Introduction
systemd is a system and service manager for Linux, compatible with SysV and LSB init scripts. systemd provides aggressive parallelization capabilities, uses socket and D-Bus activation for starting services, offers on-demand starting of daemons, keeps track of processes using Linux cgroups, supports snapshotting and restoring of the system state, maintains mount and automount points and implements an elaborate transactional dependency-based service control logic. It can work as a drop-in replacement for sysvinit.
Installation
Tollef packaged a very first systemd package as (0~git+20100605+dfd8ee-1) and pushed it to experimental. Currently its v11 in the official repositories and v12 is on its road. systemd uses dbus from upstream, means you need dbus >=1.4.0, which can also be found in experimental. You have to enhance your sources.list and add experimental Distribution.
To install systemd (and dbus) from experimental:
apt-get update apt-get install -t experimental dbus systemd
Known Issues and Bugs
Use native mount
You can use native (means systemd's) mount by activating it in /etc/systemd/system.conf (by default both lines are commented).
egrep 'MountAuto|SwapAuto' /etc/systemd/system.conf MountAuto=yes SwapAuto=yes
Who is who?
Maintainer of the systemd package is Tollef Fog Heen (Mithrandir).
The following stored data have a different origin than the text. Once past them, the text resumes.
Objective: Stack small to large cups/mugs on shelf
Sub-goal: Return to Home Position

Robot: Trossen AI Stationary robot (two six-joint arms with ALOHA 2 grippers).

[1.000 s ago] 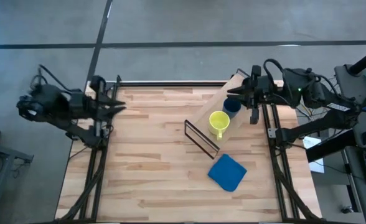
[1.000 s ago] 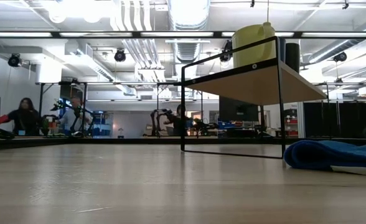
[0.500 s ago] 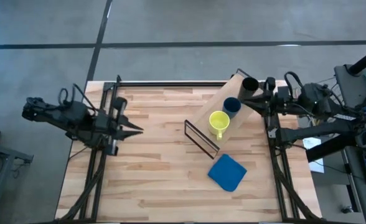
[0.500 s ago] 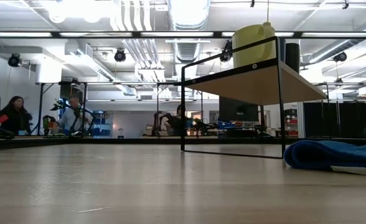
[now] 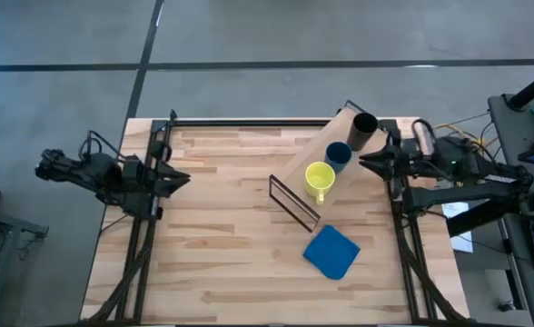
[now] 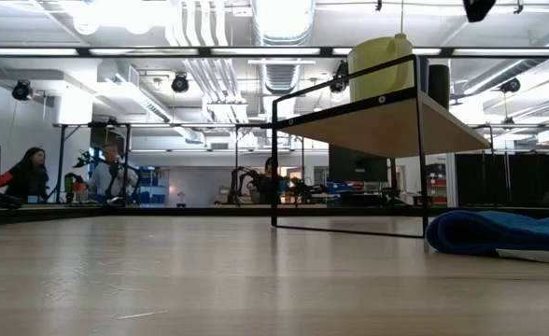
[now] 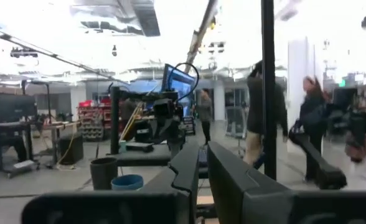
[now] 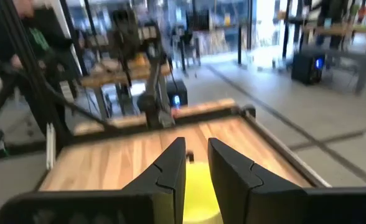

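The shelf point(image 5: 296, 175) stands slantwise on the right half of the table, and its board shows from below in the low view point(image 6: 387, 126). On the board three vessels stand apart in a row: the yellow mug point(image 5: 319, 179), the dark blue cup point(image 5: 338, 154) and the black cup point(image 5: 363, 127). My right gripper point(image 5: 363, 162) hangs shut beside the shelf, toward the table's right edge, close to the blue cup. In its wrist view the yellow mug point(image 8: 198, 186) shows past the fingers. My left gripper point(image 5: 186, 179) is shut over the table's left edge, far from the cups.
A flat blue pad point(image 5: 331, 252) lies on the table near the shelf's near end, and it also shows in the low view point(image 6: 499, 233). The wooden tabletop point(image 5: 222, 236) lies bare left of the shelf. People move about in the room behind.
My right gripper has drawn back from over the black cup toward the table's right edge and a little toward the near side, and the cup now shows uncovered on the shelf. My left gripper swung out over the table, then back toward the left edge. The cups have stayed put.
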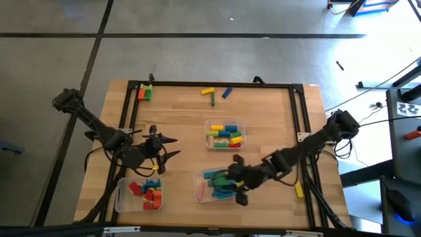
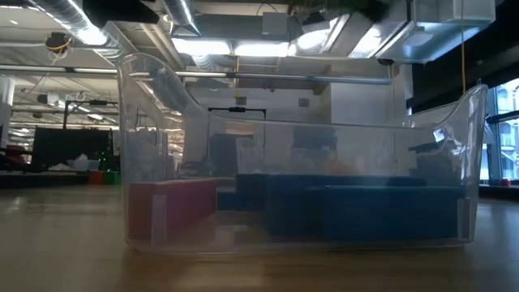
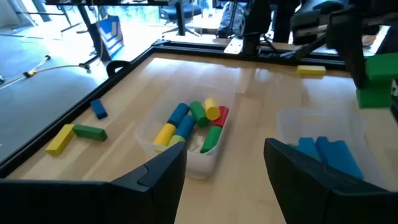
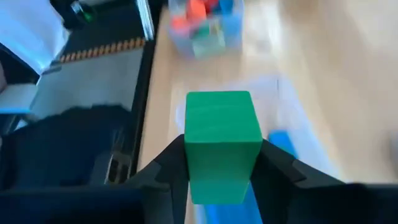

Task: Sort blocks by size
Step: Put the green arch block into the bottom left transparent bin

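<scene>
Right gripper (image 4: 217,165) is clamping a green block (image 4: 222,144) between its two fingers, hovering over the near tray (image 1: 205,176), which is holding long blue blocks (image 1: 214,176) and one pink block (image 1: 201,191). Left gripper (image 1: 170,148) is waiting over bare table (image 1: 177,112) left of center, fingers spread wide, holding nothing. Middle tray (image 1: 225,122) is holding mixed yellow, blue, green and red blocks (image 3: 189,124). Near-left tray (image 1: 120,195) is holding red and orange ones with some blue. Loose pieces: yellow and green blocks (image 1: 209,93) plus a blue one (image 1: 227,93) are sitting near the far edge, a red/green pair (image 1: 145,93) at the far-left corner, a yellow block (image 1: 299,190) by the right rail.
</scene>
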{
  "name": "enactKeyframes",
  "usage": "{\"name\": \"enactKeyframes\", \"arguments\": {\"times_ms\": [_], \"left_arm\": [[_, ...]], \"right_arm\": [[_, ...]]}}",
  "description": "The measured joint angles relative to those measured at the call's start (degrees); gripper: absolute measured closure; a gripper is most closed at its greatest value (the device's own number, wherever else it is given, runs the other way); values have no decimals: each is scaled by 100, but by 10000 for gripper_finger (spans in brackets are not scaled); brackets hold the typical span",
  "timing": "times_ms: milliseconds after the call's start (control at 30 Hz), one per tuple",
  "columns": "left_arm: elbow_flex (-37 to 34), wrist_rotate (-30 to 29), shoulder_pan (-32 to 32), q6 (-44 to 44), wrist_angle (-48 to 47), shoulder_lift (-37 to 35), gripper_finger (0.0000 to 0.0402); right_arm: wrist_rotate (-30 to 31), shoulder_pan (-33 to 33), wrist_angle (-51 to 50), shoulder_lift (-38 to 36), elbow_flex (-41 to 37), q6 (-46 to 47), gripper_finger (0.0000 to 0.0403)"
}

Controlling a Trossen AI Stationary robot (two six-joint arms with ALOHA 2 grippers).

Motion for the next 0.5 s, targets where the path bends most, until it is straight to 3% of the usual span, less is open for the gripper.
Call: {"name": "enactKeyframes", "arguments": {"times_ms": [333, 500], "left_arm": [[2, -474, -368, 103, -1, -312, 192], [2, -502, -420, 119, -4, -322, 192]], "right_arm": [[-182, -544, 3114, 1133, 36, -1861, 270], [-352, -723, 3720, 1831, 602, -2305, 270]]}}
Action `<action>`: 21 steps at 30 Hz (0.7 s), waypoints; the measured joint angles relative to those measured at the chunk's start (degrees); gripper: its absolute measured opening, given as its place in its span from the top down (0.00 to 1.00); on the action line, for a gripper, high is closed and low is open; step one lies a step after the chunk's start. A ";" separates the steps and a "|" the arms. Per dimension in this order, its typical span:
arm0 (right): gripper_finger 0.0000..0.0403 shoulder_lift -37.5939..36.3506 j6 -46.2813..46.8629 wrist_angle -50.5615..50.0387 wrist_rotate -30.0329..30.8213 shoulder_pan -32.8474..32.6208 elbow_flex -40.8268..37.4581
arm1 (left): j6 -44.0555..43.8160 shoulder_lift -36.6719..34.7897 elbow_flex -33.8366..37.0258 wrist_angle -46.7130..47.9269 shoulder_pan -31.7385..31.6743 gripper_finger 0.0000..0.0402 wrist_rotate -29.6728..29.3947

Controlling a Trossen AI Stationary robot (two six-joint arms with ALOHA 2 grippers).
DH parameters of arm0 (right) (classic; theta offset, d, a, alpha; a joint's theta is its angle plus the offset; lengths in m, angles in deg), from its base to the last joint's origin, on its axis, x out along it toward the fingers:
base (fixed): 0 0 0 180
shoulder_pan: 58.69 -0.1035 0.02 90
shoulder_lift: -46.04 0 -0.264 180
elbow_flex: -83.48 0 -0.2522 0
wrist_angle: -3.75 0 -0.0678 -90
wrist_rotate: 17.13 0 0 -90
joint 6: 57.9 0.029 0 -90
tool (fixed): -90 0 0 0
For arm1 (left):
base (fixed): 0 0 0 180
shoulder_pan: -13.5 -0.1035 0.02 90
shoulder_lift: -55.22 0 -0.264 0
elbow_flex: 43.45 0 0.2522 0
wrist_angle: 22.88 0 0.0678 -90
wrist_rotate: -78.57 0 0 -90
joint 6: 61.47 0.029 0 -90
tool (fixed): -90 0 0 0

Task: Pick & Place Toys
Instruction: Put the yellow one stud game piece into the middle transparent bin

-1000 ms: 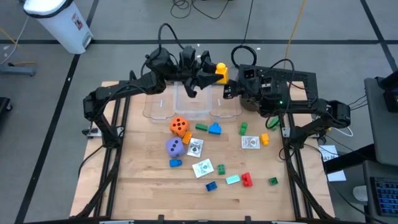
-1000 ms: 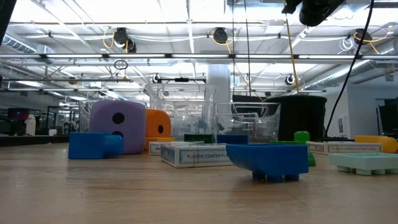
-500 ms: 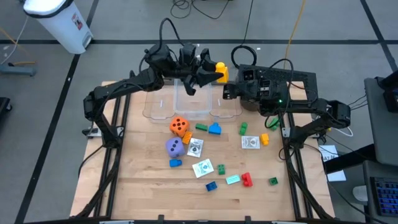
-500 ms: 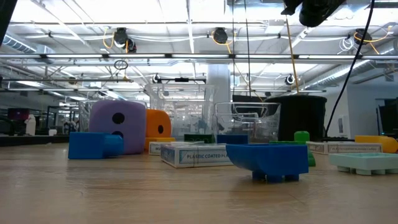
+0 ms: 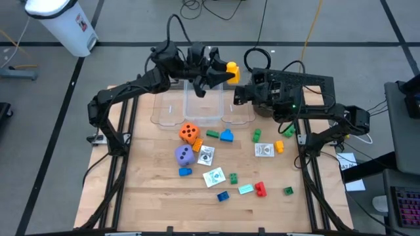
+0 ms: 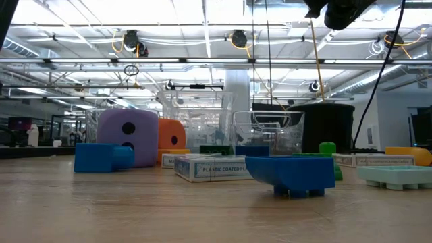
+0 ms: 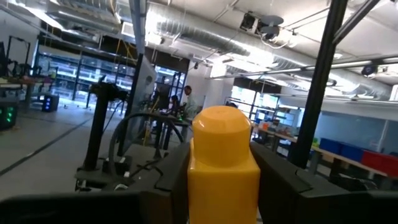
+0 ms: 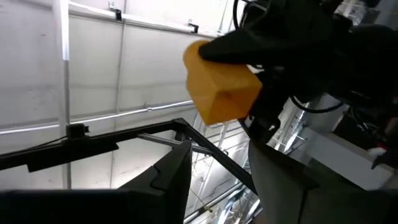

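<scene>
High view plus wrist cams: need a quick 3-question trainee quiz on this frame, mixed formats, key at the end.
1. True or false: the left gripper holds a yellow block.
2. Multiple choice: the orange die lies (A) inside the clear tub, (B) on the table beside the purple die, (C) in the right gripper.
3. Fill in: the white card on the table's right side lies next to an ______ block.

Key: 1 true. 2 B. 3 orange.
</scene>
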 joint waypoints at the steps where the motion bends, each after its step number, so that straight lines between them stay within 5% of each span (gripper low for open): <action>1: 0.63 -0.02 0.19 0.14 0.15 0.15 0.00 | 0.48 -0.02 0.00 0.08 0.00 0.63 0.02; 21: 0.63 -0.07 0.08 -0.91 -8.46 4.88 0.00 | 0.40 -0.04 0.00 4.39 0.00 0.63 2.22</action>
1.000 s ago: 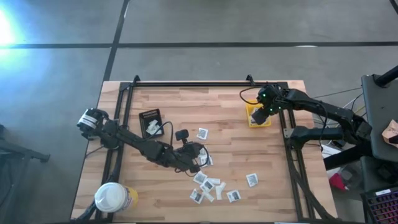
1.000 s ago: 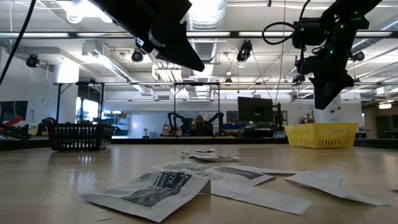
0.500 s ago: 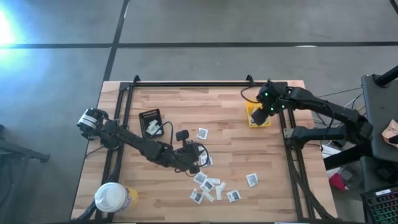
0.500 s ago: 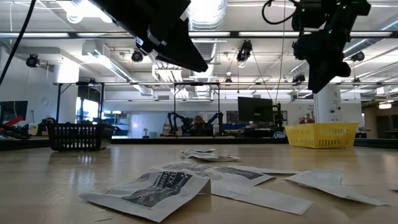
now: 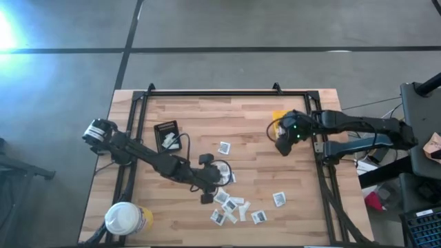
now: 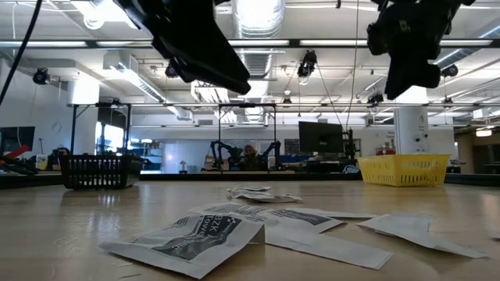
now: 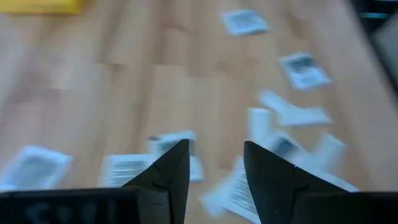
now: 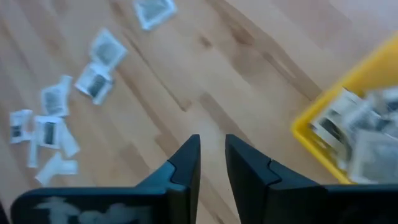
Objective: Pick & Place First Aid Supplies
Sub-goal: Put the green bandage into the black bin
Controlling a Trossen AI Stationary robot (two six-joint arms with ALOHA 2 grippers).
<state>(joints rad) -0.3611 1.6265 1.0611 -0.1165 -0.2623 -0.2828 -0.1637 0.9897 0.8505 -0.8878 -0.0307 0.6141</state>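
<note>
A wooden table [image 5: 255, 165] seen from above, with two dark robot arms reaching in from either side. The left gripper [image 7: 214, 163] hangs over a scatter of first aid packets [image 5: 234, 207] lying loose near the table's front middle; its fingers stand apart with nothing between them. The right gripper [image 8: 211, 155] hovers above bare wood beside the yellow bin [image 8: 354, 140], fingers narrowly parted and empty. More packets already lie inside that bin, and a few sit in a black tray [image 5: 167, 136] on the left side.

The likely trouble: the packets are flat, thin and overlapping (some touch or lie on one another), so a descending left gripper could pinch two at once, or slide off and push the pile aside.

Compared with a second ago, the right gripper has moved off the bin toward the table's centre and narrowed its gap, while the left gripper has opened and shifted slightly nearer the front cluster.
</note>
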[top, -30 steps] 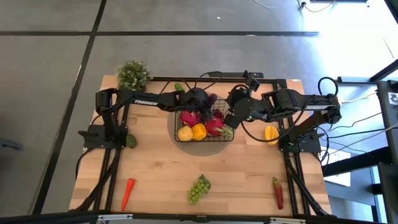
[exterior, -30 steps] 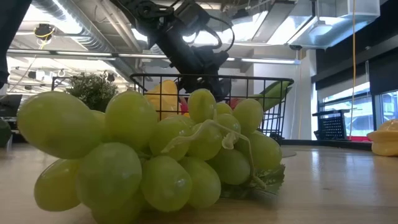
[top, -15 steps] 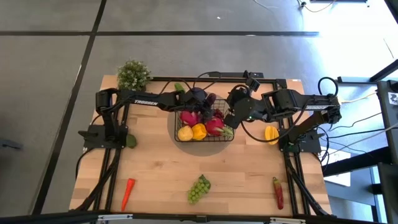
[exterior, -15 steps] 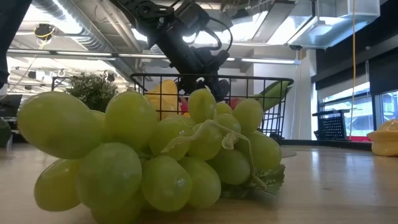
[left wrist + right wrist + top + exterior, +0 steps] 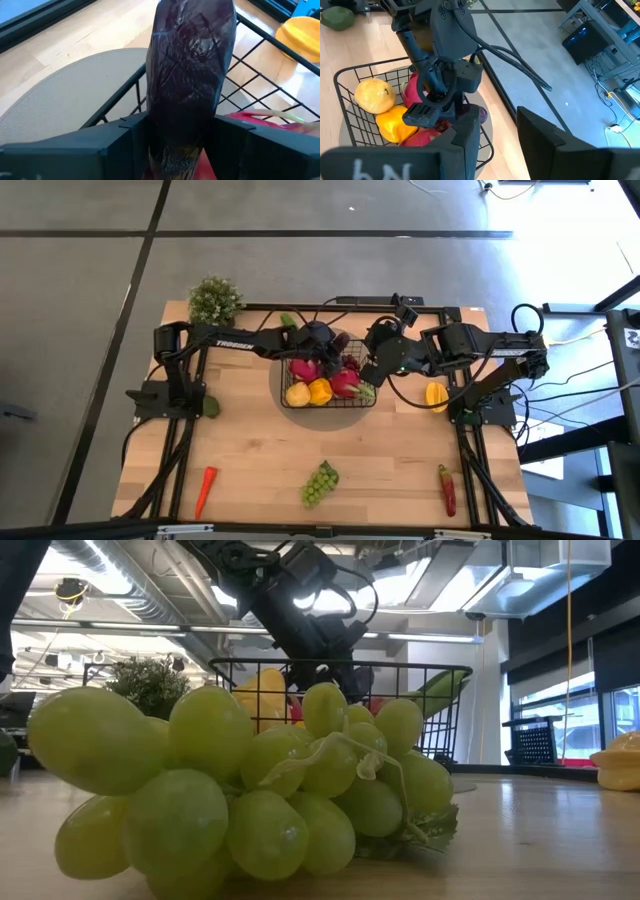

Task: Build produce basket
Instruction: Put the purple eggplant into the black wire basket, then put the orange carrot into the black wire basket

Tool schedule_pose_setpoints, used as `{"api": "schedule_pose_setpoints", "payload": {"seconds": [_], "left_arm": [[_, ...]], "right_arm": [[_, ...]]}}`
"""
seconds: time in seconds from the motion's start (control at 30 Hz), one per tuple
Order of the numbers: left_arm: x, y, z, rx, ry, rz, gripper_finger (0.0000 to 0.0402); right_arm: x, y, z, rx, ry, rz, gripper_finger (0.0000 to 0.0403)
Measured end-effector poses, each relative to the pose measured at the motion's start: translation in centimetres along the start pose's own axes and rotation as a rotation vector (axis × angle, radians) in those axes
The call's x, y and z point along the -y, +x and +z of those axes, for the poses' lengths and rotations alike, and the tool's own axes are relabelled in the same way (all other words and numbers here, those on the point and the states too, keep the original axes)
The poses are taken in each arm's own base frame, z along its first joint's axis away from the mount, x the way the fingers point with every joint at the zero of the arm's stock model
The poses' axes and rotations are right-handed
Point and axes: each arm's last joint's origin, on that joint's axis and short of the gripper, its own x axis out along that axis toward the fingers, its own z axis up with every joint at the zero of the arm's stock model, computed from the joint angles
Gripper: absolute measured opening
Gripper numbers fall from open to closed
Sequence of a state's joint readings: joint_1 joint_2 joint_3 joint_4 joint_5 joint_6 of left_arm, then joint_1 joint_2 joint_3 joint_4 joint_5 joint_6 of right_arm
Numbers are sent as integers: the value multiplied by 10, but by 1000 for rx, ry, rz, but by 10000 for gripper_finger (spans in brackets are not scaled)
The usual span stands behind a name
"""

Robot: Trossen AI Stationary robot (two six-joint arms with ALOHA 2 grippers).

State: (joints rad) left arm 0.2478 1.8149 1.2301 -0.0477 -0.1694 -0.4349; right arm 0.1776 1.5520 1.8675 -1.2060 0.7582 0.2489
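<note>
Purple eggplant (image 5: pixel 190 75) sits clamped between the left gripper's (image 5: pixel 322 340) fingers above the black wire basket (image 5: pixel 290 396), which rests mid-table holding a lemon (image 5: pixel 372 96), a yellow pepper (image 5: pixel 395 125) and pink dragon fruit (image 5: pixel 343 383). Just beside the basket's right edge, the right gripper (image 5: pixel 497 135) hovers with its fingers apart, and green grapes (image 5: pixel 319 484) lie well apart near the table's front edge.

On our wooden counter (image 5: pixel 260 450) we see the basket (image 5: pixel 292 402) centered, carrot (image 5: pixel 204 489) at 7 o'clock, green grapes (image 5: pixel 319 483) at 6, chili (image 5: pixel 447 489) at 5.
</note>
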Motion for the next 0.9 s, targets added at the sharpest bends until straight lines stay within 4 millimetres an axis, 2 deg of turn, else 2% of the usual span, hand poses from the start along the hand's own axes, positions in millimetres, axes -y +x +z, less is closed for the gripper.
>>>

Currently, it's discussed to get Michael Biebl (mbiebl) as co-maintainer.
Where to get help?
As systemd is a very young project (see [1]), we would appreciate to use the exisiting upstream infrastructure like mailing-list [2], IRC and read Lennart's blog [3], etc. Most people interested in systemd development and Debian-specific packaging are around on IRC: #systemd (irc.freenode.net).